13 ottobre 2008

Capitalismo all'italiana


(Questa lettera è apparsa nel Riformista dell'11 ottobre)
Le prime anticipazioni e le segnalazioni più tempestive del lavoro di Gianni Dragoni e Giorgio Meletti la buttano un po’ dolosamente sul sensazionalismo. Presentare il libro come l’ennesimo capitolo di un feuilleton oggi in voga ne attenua l’impatto su un pubblico in via di assuefazione a caste, scandali e privilegi. Perfino un recensore informato come Giulio Sapelli ha scritto (“Il Sole 24 Ore” di mercoledì scorso, pag. 16) che La paga dei padroni adotta una forma «densa dei vapori del populismo», mentre ben altra riflessione sarebbe necessaria «per creare un capitalismo ben temperato a cui tutti partecipino».

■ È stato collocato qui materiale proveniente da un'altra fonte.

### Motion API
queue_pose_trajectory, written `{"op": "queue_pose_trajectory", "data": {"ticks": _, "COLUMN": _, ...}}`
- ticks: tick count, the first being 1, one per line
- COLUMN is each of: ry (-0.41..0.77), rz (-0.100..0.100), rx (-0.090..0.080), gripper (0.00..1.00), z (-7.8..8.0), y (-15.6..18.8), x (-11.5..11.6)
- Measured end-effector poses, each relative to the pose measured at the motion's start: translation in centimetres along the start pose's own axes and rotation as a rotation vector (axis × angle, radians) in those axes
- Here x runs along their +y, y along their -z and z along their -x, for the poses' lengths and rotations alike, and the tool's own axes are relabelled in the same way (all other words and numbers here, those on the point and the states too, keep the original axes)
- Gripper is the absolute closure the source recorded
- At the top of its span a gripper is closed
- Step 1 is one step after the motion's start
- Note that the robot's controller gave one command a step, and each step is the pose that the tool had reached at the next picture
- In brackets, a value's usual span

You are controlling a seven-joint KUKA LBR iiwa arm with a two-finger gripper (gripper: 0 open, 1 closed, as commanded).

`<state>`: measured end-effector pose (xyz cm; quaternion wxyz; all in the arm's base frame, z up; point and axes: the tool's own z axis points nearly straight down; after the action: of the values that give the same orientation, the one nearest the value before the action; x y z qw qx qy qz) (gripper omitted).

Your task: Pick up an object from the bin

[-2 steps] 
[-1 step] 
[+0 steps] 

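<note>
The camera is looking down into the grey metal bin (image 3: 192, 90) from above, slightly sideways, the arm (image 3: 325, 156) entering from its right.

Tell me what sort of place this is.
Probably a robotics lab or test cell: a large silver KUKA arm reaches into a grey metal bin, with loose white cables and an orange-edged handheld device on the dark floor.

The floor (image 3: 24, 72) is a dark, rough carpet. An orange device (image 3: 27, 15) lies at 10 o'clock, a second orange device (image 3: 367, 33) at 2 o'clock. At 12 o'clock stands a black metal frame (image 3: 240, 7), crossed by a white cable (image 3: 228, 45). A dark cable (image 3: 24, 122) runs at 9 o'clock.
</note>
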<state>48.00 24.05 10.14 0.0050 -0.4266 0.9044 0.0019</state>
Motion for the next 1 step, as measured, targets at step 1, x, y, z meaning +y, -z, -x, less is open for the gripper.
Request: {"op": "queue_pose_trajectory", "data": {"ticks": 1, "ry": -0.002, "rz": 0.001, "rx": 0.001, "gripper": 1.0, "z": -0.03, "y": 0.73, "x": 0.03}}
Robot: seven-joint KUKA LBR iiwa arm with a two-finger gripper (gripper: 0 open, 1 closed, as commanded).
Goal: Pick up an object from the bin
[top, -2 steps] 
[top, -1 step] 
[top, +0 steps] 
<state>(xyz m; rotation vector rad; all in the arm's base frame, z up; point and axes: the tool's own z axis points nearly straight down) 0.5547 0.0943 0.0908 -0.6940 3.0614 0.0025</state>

E invece il punto è proprio qui. Il libro non è un esercizio di pay (and vip) watching. La pietra dello scandalo è in questo caso un pretesto. Gli autori se ne servono per condurre sul capitalismo italiano proprio quella riflessione che Sapelli rimprovera loro di aver schivato. Scrupolo e rigore, ancorché indossati con leggerezza, sorreggono finalmente un’inchiesta giornalistica il cui titolo è un capolavoro di understatement e in cui la parola “etica” è impiegata con invidiabile parsimonia. I superstipendi «dipendono più dalla fedeltà che dalle capacità», sono la faccia indecente di «un capitalismo sempre meno capace di generare ricchezza», riflettono un sistema che sopravvive grazie a meccanismi controversi come le scatole cinesi e i patti di sindacato, puntello delle «multiproprietà dei soliti noti».
La classifica dei 100 italiani più pagati (pag. 263-267 del libro) non è istigazione all’invidia sociale. È il plastico che Bruno Vespa dovrebbe piazzare al centro dello studio televisivo, se mai si occupasse onestamente dell’argomento, per spiegare perché l’Italia è agli ultimi posti delle classifiche sulla mobilità sociale e intergenerazionale. Nei paesi meno ingessati la disparità delle fortune, le ricchezze che si costruiscono in una sola generazione, le carriere folgoranti, sono anche lo specchio di una società dinamica, imprevedibile, aperta. Nel libro di Dragoni e Meletti, almeno tra gli imprenditori di prima fila, l’unico outsider è Silvio Berlusconi. Gli altri nomi sono quelli che riecheggiano da decenni nell’inesorabile circuito dinastico-salottiero.
Da qualche anno, perfino nel mondo anglosassone, dove la tradizione anticapitalista e il virus populista sono meno diffusi che in Europa, si è incrinato il consenso sul modello interpretativo che considera un fattore univocamente positivo l’ipermotivazione economica del management aziendale: la sola banca dati del National Bureau of Economic Research, in cui confluisce quanto di meglio produce la ricerca economica, contiene almeno una decina di working paper recenti che mettono in discussione l’ortodossia che vede nei compensi astronomici lo specchio infallibile del binomio valore manageriale/creazione di ricchezza e avanzano l’ipotesi che sempre più spesso vi sia un conflitto di interessi negli organismi che deliberano i compensi e una rendita di posizione per i dirigenti.
Davvero il denaro, come ha scritto Marco Ferrante su queste pagine, è «la più immediata e condivisa misura del sé che l’uomo abbia inventato»? Forse in quella terra di nessuno che sopravvive tra le astrazioni accademiche e le aspirazioni liberiste. Nella storia raccontata da Dragoni e Meletti, nell’Italia di oggi, i privilegi che si autoelargiscono gli imprenditori-manager e gli oligarchi a sette zeri, Max Weber li avrebbe chiamati “prebende” («tipica ricompensa di principi, conquistatori vittoriosi o capi di partito di successo»). O un personaggio di Jonathan Coe «jobs for the boys».